Work to complete. From the line with "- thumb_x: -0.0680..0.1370" through the line with "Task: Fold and", repeat the entries verbatim, both end lines included, and add nothing.

(Data excerpts)

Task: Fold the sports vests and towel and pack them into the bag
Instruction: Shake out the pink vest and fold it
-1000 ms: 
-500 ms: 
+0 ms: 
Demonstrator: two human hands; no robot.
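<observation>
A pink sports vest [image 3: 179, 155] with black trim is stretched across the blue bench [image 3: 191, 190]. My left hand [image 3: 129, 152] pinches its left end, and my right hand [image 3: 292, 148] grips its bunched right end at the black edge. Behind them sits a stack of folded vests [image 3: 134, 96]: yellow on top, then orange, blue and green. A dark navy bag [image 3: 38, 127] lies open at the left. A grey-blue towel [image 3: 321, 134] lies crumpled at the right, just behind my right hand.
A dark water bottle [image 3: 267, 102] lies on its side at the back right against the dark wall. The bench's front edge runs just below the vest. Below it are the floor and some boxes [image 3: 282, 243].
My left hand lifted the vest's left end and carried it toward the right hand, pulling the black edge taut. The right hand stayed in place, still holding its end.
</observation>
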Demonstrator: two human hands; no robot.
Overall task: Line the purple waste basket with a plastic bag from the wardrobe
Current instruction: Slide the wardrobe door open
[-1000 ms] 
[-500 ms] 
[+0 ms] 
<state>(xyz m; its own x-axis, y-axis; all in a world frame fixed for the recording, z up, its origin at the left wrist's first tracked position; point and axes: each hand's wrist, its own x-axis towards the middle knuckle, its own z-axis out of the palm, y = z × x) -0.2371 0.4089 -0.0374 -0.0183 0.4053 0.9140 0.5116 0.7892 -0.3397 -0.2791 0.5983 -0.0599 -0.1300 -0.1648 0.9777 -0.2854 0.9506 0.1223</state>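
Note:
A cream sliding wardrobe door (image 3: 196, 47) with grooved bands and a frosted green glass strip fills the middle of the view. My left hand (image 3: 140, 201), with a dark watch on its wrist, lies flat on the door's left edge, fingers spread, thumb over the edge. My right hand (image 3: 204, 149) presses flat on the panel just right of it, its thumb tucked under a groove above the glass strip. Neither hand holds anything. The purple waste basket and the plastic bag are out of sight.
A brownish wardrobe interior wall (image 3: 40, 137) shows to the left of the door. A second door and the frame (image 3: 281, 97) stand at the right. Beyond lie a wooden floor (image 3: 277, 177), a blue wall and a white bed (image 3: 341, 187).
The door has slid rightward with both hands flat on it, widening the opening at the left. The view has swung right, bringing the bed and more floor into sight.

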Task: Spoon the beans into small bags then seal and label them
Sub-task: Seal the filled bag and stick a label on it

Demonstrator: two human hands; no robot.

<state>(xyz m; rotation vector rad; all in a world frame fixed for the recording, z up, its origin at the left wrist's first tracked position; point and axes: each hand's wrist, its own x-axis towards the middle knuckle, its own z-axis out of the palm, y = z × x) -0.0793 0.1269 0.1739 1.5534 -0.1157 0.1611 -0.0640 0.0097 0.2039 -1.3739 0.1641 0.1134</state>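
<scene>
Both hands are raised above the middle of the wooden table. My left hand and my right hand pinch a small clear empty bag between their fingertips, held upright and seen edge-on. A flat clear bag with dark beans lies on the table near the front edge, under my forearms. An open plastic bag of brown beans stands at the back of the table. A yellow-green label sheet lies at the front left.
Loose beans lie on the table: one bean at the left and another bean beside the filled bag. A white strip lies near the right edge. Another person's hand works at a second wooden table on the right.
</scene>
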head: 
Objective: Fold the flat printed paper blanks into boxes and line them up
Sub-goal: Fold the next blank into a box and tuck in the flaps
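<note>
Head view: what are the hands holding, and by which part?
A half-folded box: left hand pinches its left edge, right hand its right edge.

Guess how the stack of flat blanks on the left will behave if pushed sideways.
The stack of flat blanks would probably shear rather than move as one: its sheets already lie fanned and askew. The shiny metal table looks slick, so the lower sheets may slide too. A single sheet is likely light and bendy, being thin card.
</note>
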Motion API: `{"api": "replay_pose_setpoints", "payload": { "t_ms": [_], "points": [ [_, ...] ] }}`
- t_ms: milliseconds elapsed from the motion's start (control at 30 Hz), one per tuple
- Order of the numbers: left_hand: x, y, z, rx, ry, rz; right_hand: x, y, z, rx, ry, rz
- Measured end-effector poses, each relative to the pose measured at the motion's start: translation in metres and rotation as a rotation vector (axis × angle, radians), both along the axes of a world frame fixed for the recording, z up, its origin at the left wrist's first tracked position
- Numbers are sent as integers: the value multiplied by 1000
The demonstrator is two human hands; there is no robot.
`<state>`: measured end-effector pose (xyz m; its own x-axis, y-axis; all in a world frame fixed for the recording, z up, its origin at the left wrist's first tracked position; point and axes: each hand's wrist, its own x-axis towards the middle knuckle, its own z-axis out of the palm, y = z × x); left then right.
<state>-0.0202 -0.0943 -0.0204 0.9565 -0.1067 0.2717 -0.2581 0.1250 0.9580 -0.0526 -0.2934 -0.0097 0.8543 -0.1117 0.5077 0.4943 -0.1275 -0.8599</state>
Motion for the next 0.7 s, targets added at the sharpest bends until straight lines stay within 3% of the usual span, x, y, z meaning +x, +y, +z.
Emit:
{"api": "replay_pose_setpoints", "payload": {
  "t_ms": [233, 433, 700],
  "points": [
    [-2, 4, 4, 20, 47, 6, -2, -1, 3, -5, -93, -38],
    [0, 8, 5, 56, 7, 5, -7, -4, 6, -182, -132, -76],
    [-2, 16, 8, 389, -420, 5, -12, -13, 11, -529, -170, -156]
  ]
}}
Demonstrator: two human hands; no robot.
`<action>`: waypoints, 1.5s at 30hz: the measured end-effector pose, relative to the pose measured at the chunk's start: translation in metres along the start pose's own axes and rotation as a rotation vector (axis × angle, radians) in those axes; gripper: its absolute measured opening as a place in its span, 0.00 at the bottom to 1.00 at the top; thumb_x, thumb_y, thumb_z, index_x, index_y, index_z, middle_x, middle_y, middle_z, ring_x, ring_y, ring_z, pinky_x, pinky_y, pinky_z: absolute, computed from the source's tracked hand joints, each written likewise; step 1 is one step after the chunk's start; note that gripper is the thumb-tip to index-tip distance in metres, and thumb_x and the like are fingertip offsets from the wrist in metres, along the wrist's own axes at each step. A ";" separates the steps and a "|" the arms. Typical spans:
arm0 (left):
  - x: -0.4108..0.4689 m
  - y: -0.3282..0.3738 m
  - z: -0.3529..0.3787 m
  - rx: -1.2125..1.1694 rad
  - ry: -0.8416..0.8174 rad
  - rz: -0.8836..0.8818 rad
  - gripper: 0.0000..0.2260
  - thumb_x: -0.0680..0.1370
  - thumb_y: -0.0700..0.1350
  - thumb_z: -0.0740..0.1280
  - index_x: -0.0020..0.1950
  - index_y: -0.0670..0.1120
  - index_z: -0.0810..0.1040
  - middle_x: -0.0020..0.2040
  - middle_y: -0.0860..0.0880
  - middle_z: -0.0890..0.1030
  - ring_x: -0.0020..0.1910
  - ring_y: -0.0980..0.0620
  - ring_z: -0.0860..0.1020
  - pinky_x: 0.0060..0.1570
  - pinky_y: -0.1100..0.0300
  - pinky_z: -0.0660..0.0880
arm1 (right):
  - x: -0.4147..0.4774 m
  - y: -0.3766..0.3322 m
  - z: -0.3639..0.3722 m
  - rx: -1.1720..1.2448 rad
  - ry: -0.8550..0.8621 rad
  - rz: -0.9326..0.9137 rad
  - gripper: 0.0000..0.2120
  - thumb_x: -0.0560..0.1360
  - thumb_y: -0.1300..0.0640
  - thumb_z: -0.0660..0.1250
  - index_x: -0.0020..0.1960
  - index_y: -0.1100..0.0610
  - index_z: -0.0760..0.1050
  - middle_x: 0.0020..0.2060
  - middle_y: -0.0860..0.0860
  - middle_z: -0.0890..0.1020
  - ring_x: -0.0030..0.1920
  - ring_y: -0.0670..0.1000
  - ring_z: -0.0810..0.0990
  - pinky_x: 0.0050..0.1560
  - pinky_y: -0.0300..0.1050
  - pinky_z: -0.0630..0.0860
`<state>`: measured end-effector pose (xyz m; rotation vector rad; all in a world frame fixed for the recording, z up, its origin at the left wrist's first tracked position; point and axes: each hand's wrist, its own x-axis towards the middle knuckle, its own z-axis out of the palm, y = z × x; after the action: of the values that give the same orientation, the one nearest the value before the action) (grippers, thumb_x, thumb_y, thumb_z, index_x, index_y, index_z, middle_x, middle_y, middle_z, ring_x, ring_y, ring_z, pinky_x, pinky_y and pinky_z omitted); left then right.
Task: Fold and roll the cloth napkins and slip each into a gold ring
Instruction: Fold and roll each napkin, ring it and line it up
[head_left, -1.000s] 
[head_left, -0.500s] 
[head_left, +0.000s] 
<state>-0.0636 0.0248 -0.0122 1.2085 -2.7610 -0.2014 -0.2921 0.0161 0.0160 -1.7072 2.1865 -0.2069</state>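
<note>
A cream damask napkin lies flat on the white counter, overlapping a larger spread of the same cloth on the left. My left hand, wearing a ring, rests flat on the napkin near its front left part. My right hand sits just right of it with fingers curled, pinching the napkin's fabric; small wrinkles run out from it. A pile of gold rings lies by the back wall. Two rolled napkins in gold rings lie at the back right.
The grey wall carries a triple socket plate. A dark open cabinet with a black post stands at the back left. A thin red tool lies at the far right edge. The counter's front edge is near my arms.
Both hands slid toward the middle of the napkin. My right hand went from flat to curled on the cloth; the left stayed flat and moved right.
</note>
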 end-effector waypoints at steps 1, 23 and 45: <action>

Response below.
  - thumb_x: -0.0680..0.1370
  - thumb_y: -0.0700..0.1350
  - thumb_z: -0.0740..0.1280
  - index_x: -0.0020..0.1950
  - index_y: -0.0670..0.1120
  - index_z: -0.0810..0.1040
  - middle_x: -0.0020..0.2040
  - middle_y: -0.0860..0.0880
  - middle_z: -0.0890..0.1030
  - ring_x: -0.0020..0.1910
  - ring_y: -0.0980..0.0620
  - ring_z: -0.0860..0.1020
  - pinky_x: 0.0060..0.1570
  - pinky_y: -0.1100..0.0300
  - pinky_z: -0.0660..0.0880
arm1 (right):
  - x: -0.4147..0.4774 m
  - y: -0.3766..0.3322 m
  - z: -0.3639..0.3722 m
  - rx: -1.1720..1.2448 rad
  - ry: -0.8550..0.8621 rad
  - rz: -0.9326..0.9137 rad
  - gripper: 0.0000..0.2120
  - thumb_x: -0.0560..0.1360
  - thumb_y: -0.1300..0.0640
  - thumb_z: -0.0660..0.1250
  - index_x: -0.0020..0.1960
  - index_y: -0.1100..0.0610
  - index_z: -0.0760..0.1050
  - middle_x: 0.0020..0.2060
  - middle_y: -0.0860..0.0860
  - middle_z: -0.0890..0.1020
  - ring_x: -0.0030..0.1920
  - ring_y: -0.0670..0.1000
  - ring_z: -0.0810..0.0990
  - pinky_x: 0.0050..0.1560
  - pinky_y: -0.0300..0.1050
  - pinky_z: -0.0630..0.0860
`<state>`: measured end-effector pose (xyz m; rotation vector rad; all in a world frame fixed for the recording, z up, its origin at the left wrist's first tracked position; point and axes: each hand's wrist, its own x-axis towards the middle knuckle, its own z-axis out of the palm, y = z × x; after the action: of the values that give the same orientation, the one nearest the value before the action) (grippers, thumb_x, thumb_y, thumb_z, index_x, index_y, index_z, middle_x, middle_y, middle_z, ring_x, ring_y, ring_z, pinky_x, pinky_y and pinky_z omitted); left then right.
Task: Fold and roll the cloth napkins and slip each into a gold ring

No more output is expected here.